YOUR ASSIGNMENT:
With pictures omitted, restate the data word for word.

GIVEN INFORMATION:
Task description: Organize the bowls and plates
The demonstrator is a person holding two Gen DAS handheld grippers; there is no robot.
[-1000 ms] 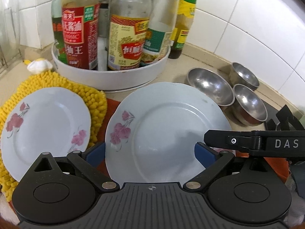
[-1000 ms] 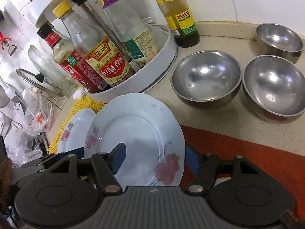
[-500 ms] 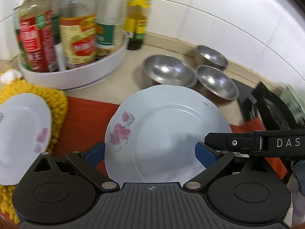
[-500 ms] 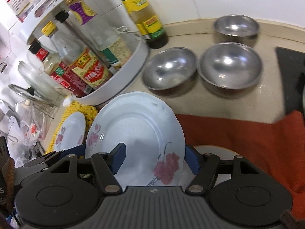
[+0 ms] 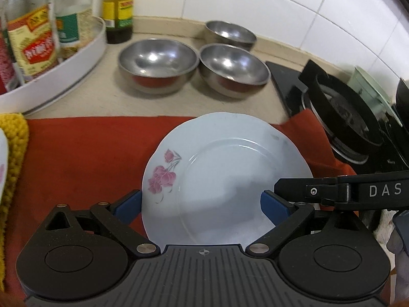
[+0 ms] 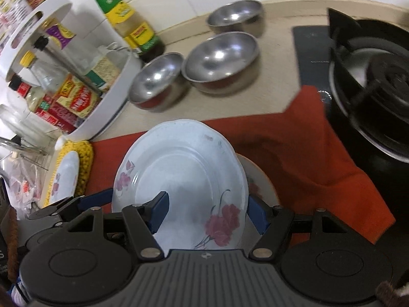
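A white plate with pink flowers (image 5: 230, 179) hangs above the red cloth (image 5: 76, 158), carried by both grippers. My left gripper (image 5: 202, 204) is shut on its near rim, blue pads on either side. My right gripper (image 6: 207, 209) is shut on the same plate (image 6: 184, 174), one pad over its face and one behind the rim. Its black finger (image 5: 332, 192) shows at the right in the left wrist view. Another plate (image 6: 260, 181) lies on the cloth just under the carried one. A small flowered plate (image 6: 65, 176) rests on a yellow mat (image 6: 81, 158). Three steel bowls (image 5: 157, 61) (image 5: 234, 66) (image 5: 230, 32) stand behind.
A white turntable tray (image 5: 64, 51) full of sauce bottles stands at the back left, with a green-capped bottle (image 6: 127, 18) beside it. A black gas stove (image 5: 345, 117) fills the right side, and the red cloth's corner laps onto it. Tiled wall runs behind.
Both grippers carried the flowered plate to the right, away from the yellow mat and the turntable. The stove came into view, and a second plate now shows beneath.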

TASK ANSWER:
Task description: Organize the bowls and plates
The demonstrator is a person holding two Gen DAS handheld grippers; there is no robot.
[-1000 ms] 
[-1000 ms] 
[-500 ms] 
[-500 ms] 
[+0 ms] 
[+0 ms] 
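A white plate with pink flowers (image 5: 230, 179) hangs above the red cloth (image 5: 76, 158), carried by both grippers. My left gripper (image 5: 202, 204) is shut on its near rim, blue pads on either side. My right gripper (image 6: 207, 209) is shut on the same plate (image 6: 184, 174), one pad over its face and one behind the rim. Its black finger (image 5: 332, 192) shows at the right in the left wrist view. Another plate (image 6: 260, 181) lies on the cloth just under the carried one. A small flowered plate (image 6: 65, 176) rests on a yellow mat (image 6: 81, 158). Three steel bowls (image 5: 157, 61) (image 5: 234, 66) (image 5: 230, 32) stand behind.
A white turntable tray (image 5: 64, 51) full of sauce bottles stands at the back left, with a green-capped bottle (image 6: 127, 18) beside it. A black gas stove (image 5: 345, 117) fills the right side, and the red cloth's corner laps onto it. Tiled wall runs behind.
Both grippers carried the flowered plate to the right, away from the yellow mat and the turntable. The stove came into view, and a second plate now shows beneath.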

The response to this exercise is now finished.